Fatal Error on my Node

vladro · March 28, 2023, 3:02pm

have the same issue- even on raid drives

Vadim · March 28, 2023, 3:02pm

I have something like that on several nodes, it just turn off node, in logs i see cant write in 1 minut.
checking drive no errors, just start again and working.

Knowledge · March 28, 2023, 3:08pm

I’m escalating to the engineers/developers.

Knowledge · March 28, 2023, 3:25pm

Other than daki82, do any of you have reduced audit scores / suspension on gateways due to these connection resets? We know that the NOISE protocol is causing some of these additional errors in the logs. They are benign. So, at the moment, not sure daki82’s errors are the same as the ones you all are reporting. Let me know if you are seeing audit scores going down.

pcresumen · March 28, 2023, 3:54pm

Good afternoon,

The same thing is happening to one of my 6 nodes.
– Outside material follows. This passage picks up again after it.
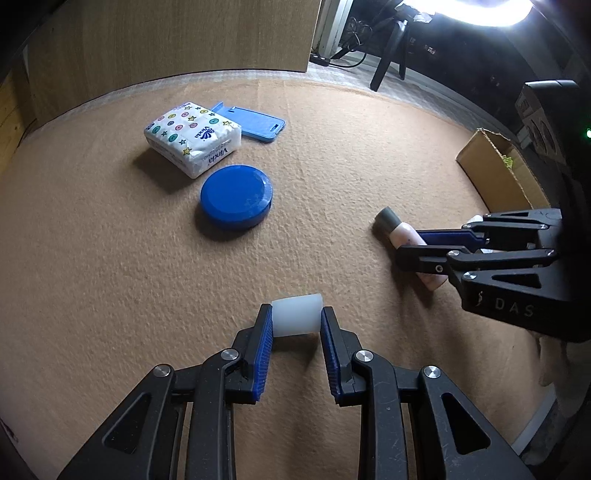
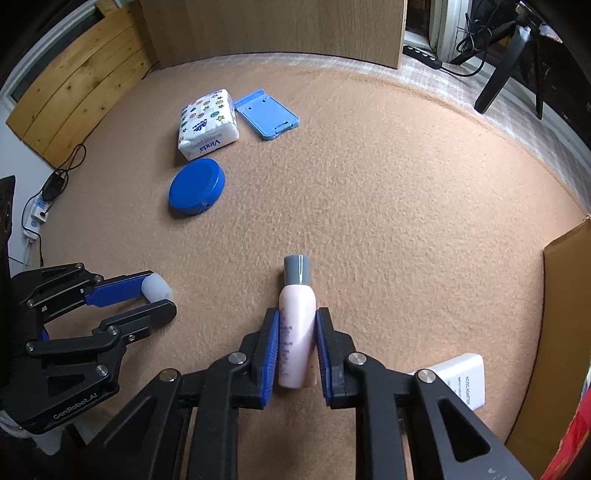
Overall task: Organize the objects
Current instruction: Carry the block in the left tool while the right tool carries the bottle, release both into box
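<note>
My left gripper (image 1: 296, 320) is shut on a small white translucent cup (image 1: 295, 315), held just above the tan felt table; it also shows in the right wrist view (image 2: 157, 287). My right gripper (image 2: 296, 326) is shut on a pink bottle (image 2: 296, 325) with a grey cap (image 2: 296, 269), lying along the fingers; the bottle also shows in the left wrist view (image 1: 404, 236). A round blue tin (image 1: 236, 196), a white Vinda tissue pack (image 1: 194, 142) and a light blue flat holder (image 1: 255, 123) lie at the far left.
An open cardboard box (image 1: 498, 170) stands at the table's right edge. A white power adapter (image 2: 463, 378) lies under my right gripper's right side. A wooden panel (image 2: 273, 29) stands behind the table. Cables and a tripod sit beyond the far right edge.
</note>
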Action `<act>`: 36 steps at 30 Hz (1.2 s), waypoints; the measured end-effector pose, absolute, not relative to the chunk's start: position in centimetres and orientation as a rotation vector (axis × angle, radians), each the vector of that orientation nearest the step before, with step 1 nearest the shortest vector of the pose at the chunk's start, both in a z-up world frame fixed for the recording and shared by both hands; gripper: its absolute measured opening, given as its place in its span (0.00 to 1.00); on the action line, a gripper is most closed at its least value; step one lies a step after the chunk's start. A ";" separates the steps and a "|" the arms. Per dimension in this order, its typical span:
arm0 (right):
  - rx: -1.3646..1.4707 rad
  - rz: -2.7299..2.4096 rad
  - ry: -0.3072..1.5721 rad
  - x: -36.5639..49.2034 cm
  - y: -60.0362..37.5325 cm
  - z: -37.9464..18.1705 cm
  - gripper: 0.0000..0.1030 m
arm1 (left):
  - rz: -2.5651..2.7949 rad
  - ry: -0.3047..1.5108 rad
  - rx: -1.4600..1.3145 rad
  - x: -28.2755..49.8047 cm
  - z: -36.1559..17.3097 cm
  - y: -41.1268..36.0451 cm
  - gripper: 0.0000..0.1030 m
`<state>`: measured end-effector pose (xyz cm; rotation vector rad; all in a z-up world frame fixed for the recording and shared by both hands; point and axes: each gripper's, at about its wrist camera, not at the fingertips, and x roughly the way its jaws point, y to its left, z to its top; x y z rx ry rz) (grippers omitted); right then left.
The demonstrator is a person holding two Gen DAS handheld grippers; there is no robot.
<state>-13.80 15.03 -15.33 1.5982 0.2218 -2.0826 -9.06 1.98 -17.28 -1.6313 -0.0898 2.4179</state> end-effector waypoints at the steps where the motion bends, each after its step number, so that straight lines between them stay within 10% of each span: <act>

At first it was connected via USB 3.0. Seeing the error, I changed it to E-SATA but the problem persists.

I’ve been since 03/24/2023 That every 6-8h gives the error: (FATAL Unrecoverable error {“error”: “piecestore monitor: timed out after 1m0s while verifying writability of storage directory”, “errorVerbose”: “piecestore monitor: timed out after 1m0s while verifying writability of storage)

I also have to say that it was when node was updated to version v1.75.2

Luckily I have a script that checks if the service goes down, tries to start it again and thus I have managed to minimize the impact of being offline a bit.
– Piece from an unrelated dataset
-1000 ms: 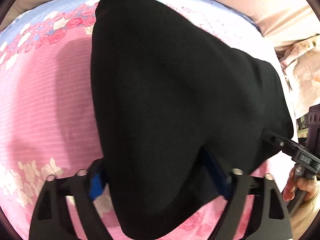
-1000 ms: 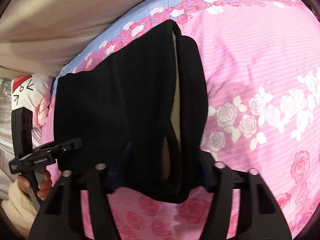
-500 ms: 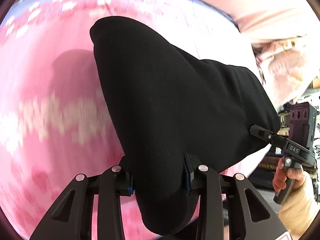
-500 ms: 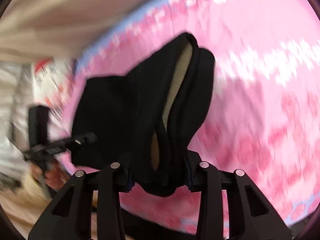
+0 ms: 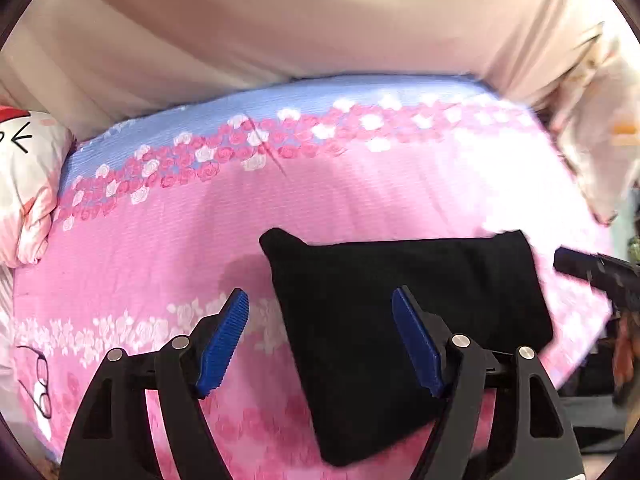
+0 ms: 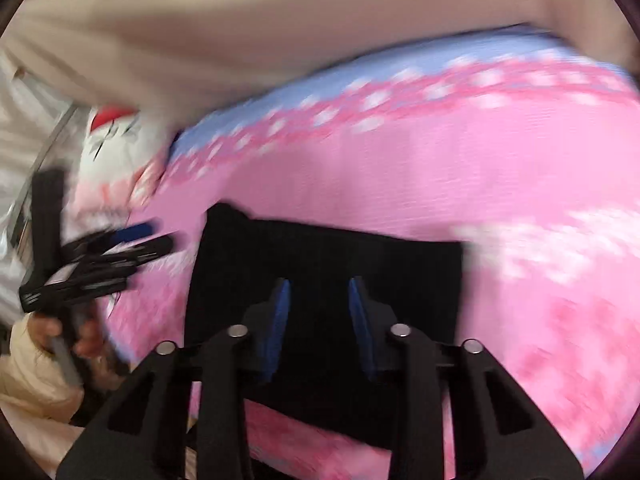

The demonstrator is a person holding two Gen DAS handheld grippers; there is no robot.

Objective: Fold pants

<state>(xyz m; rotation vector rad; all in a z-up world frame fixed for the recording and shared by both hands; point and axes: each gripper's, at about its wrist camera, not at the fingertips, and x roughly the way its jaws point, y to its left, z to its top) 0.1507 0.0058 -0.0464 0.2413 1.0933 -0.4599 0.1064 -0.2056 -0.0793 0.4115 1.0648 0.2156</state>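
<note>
Holding both grippers off the cloth, I read the left gripper (image 5: 320,344) at the bottom centre of its frame with its blue-padded fingers (image 5: 224,340) spread wide apart and nothing between them. Its left pad sits over bare sheet; its right pad sits in front of the folded pants.

My right gripper (image 6: 318,320) fills the lower centre of its own view, which is smeared by motion blur. Its blue pads (image 6: 276,320) stand apart with a clear gap, narrower than the left's, and I see no cloth pinched between them.

The black pants (image 5: 400,320) lie folded into a compact rectangle on the pink rose-print bedsheet (image 5: 160,240), in the lower centre-right of the left view. In the right view they appear as a dark block (image 6: 328,264) in the middle of the frame, directly behind the fingers.

At the far right edge of the left view I catch the tip of the other gripper, just beside the pants' right edge. At the left edge of the right view, a hand (image 6: 84,336) grips the other tool's handle. A white cartoon-face pillow (image 5: 24,184) sits at the left edge, and beige fabric (image 5: 320,32) runs across the top of the frame.
</note>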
The node ID is: 1UfmVMbXsTedg5PXBNZ3fs1gc6QfjJ1FhX3VQjKmAi112bGYtb

Attached image the current state

All the best

Knowledge · March 28, 2023, 3:58pm

Thanks, your online score isn’t the same as suspension. Your node may have been down during the update or if your ISP was performing some work. See if this improves or continues to get worse and let us know. It’s not unusual to see a minor drop in online scores like this. The Europe North is a bit more interesting, but that may be the result of low traffic.

Asura99 · March 28, 2023, 4:44pm

Hey , i´m also a newcomer . Operating a Node just for 3 months now , until the update to 1.75.2 everything was running smoothly .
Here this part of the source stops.